> **Brief**
Copy the entries that appear below in full, leaving out any picture among them.

> **Source information**
BEGIN

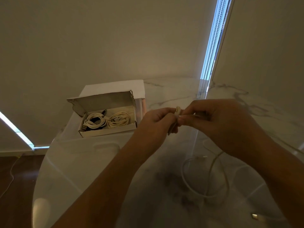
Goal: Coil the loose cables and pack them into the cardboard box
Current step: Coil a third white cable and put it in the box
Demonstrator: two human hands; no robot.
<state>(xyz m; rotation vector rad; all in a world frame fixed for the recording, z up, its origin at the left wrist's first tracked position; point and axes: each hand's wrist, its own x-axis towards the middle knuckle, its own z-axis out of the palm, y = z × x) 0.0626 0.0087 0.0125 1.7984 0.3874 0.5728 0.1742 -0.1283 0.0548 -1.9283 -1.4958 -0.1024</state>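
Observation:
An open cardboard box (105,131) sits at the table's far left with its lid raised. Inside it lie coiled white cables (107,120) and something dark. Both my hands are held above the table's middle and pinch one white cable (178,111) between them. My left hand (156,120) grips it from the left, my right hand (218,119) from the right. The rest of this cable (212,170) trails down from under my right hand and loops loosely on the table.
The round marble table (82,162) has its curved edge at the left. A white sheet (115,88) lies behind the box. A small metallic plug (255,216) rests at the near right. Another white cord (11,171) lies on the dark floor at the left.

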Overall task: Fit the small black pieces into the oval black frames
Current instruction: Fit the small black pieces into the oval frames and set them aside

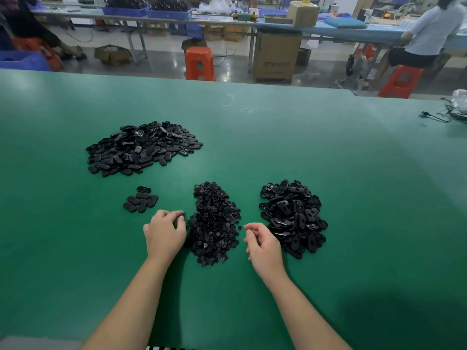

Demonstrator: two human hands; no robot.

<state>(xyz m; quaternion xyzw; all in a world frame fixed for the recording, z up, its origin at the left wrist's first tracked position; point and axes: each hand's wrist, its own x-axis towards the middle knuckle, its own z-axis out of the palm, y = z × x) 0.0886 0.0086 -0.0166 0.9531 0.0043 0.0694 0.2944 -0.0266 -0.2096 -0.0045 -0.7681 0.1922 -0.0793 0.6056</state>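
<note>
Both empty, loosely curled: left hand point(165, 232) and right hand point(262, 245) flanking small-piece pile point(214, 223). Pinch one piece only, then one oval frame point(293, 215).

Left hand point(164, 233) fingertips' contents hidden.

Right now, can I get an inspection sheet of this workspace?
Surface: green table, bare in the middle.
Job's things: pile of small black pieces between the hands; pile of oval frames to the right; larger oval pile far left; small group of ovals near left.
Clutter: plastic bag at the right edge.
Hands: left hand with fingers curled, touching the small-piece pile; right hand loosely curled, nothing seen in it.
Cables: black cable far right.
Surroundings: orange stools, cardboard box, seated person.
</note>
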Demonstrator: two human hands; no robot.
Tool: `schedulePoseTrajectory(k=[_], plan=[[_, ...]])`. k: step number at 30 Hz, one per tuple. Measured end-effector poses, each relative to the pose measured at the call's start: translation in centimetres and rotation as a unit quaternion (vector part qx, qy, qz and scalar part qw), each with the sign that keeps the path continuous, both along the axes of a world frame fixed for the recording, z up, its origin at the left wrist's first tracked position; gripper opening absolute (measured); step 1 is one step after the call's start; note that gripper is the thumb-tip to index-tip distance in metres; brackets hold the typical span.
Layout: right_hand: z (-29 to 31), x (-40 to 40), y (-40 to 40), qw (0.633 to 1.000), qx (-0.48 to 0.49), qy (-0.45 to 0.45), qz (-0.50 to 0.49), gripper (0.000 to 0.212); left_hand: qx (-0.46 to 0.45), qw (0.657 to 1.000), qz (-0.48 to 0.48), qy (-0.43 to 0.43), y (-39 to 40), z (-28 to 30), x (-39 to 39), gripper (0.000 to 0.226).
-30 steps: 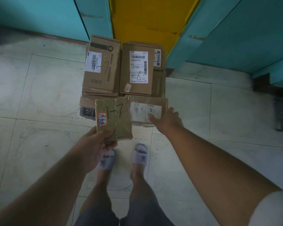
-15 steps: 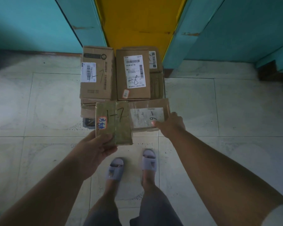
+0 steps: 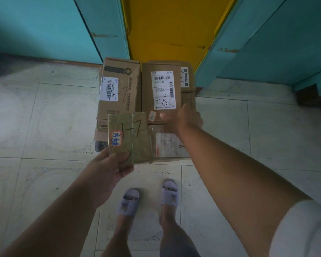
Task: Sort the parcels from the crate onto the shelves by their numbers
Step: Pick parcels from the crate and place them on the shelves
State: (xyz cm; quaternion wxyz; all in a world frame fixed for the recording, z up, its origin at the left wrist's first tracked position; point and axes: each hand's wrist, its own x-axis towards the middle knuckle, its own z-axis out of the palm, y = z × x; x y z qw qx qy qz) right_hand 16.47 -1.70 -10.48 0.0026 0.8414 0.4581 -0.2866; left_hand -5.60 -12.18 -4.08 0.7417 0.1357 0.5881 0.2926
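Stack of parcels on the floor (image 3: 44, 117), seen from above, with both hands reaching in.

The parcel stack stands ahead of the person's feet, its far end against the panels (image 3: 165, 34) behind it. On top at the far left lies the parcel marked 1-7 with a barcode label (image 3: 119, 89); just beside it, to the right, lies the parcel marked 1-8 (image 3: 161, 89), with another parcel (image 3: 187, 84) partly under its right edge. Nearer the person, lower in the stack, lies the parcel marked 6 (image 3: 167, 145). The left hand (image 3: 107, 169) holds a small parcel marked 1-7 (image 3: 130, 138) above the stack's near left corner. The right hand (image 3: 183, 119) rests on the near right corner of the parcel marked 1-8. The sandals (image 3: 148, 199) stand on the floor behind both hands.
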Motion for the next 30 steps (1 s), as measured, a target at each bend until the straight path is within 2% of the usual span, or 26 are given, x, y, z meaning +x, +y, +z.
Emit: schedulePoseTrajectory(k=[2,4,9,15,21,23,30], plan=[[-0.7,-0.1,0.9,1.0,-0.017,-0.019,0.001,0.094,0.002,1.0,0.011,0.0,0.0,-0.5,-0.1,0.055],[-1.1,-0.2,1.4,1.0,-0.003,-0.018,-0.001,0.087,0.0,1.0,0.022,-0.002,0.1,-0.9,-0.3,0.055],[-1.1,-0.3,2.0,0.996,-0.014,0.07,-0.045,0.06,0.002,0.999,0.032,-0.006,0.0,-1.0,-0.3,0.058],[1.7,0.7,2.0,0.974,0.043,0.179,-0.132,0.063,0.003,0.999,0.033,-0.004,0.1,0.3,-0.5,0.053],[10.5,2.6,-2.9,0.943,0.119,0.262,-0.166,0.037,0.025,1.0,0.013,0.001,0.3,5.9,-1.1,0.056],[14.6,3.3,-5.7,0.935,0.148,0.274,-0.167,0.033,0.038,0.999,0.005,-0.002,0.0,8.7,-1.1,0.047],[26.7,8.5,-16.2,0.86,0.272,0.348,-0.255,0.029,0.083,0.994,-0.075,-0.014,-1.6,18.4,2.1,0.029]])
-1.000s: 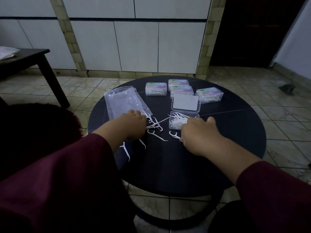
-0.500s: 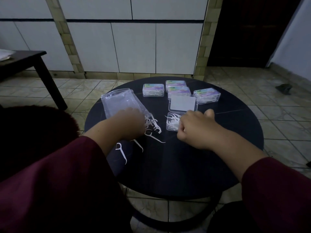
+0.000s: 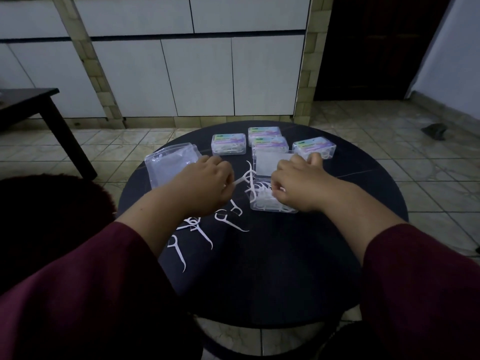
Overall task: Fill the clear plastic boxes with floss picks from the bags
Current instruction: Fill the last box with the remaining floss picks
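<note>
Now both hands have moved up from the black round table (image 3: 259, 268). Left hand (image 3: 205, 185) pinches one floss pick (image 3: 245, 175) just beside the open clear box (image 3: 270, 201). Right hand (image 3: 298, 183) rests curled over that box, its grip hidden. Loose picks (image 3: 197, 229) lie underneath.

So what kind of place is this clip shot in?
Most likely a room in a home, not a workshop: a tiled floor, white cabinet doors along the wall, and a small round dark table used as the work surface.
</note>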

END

> **Problem solution**
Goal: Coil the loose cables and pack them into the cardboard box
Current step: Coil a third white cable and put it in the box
Demonstrator: two human hands; no robot.
<state>(xyz m; rotation vector rad; all in a world frame fixed for the recording, z up, its origin at the left wrist's first tracked position; point and axes: each hand's wrist, its own x-axis towards the middle knuckle, its own z-axis out of the palm, y = z × x) 0.0626 0.0087 0.0125 1.7984 0.3874 0.5728 0.1742 -0.1283 0.0548 -1.9283 -1.4958 -0.1024</state>
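Observation:
An open cardboard box (105,131) sits at the table's far left with its lid raised. Inside it lie coiled white cables (107,120) and something dark. Both my hands are held above the table's middle and pinch one white cable (178,111) between them. My left hand (156,120) grips it from the left, my right hand (218,119) from the right. The rest of this cable (212,170) trails down from under my right hand and loops loosely on the table.
The round marble table (82,162) has its curved edge at the left. A white sheet (115,88) lies behind the box. A small metallic plug (255,216) rests at the near right. Another white cord (11,171) lies on the dark floor at the left.
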
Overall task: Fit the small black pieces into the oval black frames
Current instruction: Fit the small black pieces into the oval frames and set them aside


Demonstrator: two human hands; no robot.

<state>(xyz m; quaternion xyzw; all in a world frame fixed for the recording, z up, its origin at the left wrist's first tracked position; point and axes: each hand's wrist, its own x-axis towards the middle knuckle, its own z-axis out of the palm, y = z × x) 0.0886 0.0086 -0.0166 0.9531 0.0043 0.0694 0.2944 -0.0266 -0.2096 -0.0045 -0.7681 0.1922 -0.0793 0.6056</state>
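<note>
Both empty, loosely curled: left hand point(165, 232) and right hand point(262, 245) flanking small-piece pile point(214, 223). Pinch one piece only, then one oval frame point(293, 215).

Left hand point(164, 233) fingertips' contents hidden.

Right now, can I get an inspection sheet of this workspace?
Surface: green table, bare in the middle.
Job's things: pile of small black pieces between the hands; pile of oval frames to the right; larger oval pile far left; small group of ovals near left.
Clutter: plastic bag at the right edge.
Hands: left hand with fingers curled, touching the small-piece pile; right hand loosely curled, nothing seen in it.
Cables: black cable far right.
Surroundings: orange stools, cardboard box, seated person.
</note>
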Demonstrator: two human hands; no robot.
Tool: `schedulePoseTrajectory(k=[_], plan=[[_, ...]])`. k: step number at 30 Hz, one per tuple. Measured end-effector poses, each relative to the pose measured at the call's start: translation in centimetres and rotation as a unit quaternion (vector part qx, qy, qz and scalar part qw), each with the sign that keeps the path continuous, both along the axes of a world frame fixed for the recording, z up, its origin at the left wrist's first tracked position; gripper opening absolute (measured); step 1 is one step after the call's start; note that gripper is the thumb-tip to index-tip distance in metres; brackets hold the typical span.
Layout: right_hand: z (-29 to 31), x (-40 to 40), y (-40 to 40), qw (0.633 to 1.000), qx (-0.48 to 0.49), qy (-0.45 to 0.45), qz (-0.50 to 0.49), gripper (0.000 to 0.212); left_hand: qx (-0.46 to 0.45), qw (0.657 to 1.000), qz (-0.48 to 0.48), qy (-0.43 to 0.43), y (-39 to 40), z (-28 to 30), x (-39 to 39), gripper (0.000 to 0.226).
-30 steps: 
-15 steps: 
+0 steps: 
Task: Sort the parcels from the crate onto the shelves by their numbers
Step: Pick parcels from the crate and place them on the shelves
State: (xyz cm; quaternion wxyz; all in a world frame fixed for the recording, z up, its origin at the left wrist's first tracked position; point and axes: each hand's wrist, its own x-axis towards the middle knuckle, its own z-axis out of the palm, y = z × x; x y z qw qx qy qz) right_hand 16.47 -1.70 -10.48 0.0026 0.8414 0.4581 -0.2866; left_hand -5.60 -12.18 -4.08 0.7417 0.1357 0.5881 0.2926
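Stack of parcels on the floor (image 3: 44, 117), seen from above, with both hands reaching in.

The parcel stack stands ahead of the person's feet, its far end against the panels (image 3: 165, 34) behind it. On top at the far left lies the parcel marked 1-7 with a barcode label (image 3: 119, 89); just beside it, to the right, lies the parcel marked 1-8 (image 3: 161, 89), with another parcel (image 3: 187, 84) partly under its right edge. Nearer the person, lower in the stack, lies the parcel marked 6 (image 3: 167, 145). The left hand (image 3: 107, 169) holds a small parcel marked 1-7 (image 3: 130, 138) above the stack's near left corner. The right hand (image 3: 183, 119) rests on the near right corner of the parcel marked 1-8. The sandals (image 3: 148, 199) stand on the floor behind both hands.
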Motion for the next 30 steps (1 s), as measured, a target at each bend until the straight path is within 2% of the usual span, or 26 are given, x, y, z meaning +x, +y, +z.
Emit: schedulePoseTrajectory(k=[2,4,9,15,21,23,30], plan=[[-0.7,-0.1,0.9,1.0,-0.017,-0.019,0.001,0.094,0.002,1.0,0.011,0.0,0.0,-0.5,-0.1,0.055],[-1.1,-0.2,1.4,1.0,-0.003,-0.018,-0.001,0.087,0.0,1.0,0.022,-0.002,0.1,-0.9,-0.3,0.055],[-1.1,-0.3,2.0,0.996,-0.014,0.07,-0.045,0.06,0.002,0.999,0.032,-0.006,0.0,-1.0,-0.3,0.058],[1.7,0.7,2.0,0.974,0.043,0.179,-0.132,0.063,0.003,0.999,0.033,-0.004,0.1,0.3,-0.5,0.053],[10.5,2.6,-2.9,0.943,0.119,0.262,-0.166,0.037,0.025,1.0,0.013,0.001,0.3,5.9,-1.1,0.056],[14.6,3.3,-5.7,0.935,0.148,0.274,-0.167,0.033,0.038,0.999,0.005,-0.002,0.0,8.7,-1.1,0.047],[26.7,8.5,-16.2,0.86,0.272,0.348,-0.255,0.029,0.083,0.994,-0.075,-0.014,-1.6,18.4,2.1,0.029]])
-1.000s: 
-0.500s: 
+0.000s: 
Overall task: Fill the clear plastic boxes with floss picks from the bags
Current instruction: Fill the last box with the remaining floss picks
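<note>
Now both hands have moved up from the black round table (image 3: 259, 268). Left hand (image 3: 205, 185) pinches one floss pick (image 3: 245, 175) just beside the open clear box (image 3: 270, 201). Right hand (image 3: 298, 183) rests curled over that box, its grip hidden. Loose picks (image 3: 197, 229) lie underneath.

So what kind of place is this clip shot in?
Most likely a room in a home, not a workshop: a tiled floor, white cabinet doors along the wall, and a small round dark table used as the work surface.
</note>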

Nothing further is required by the exercise.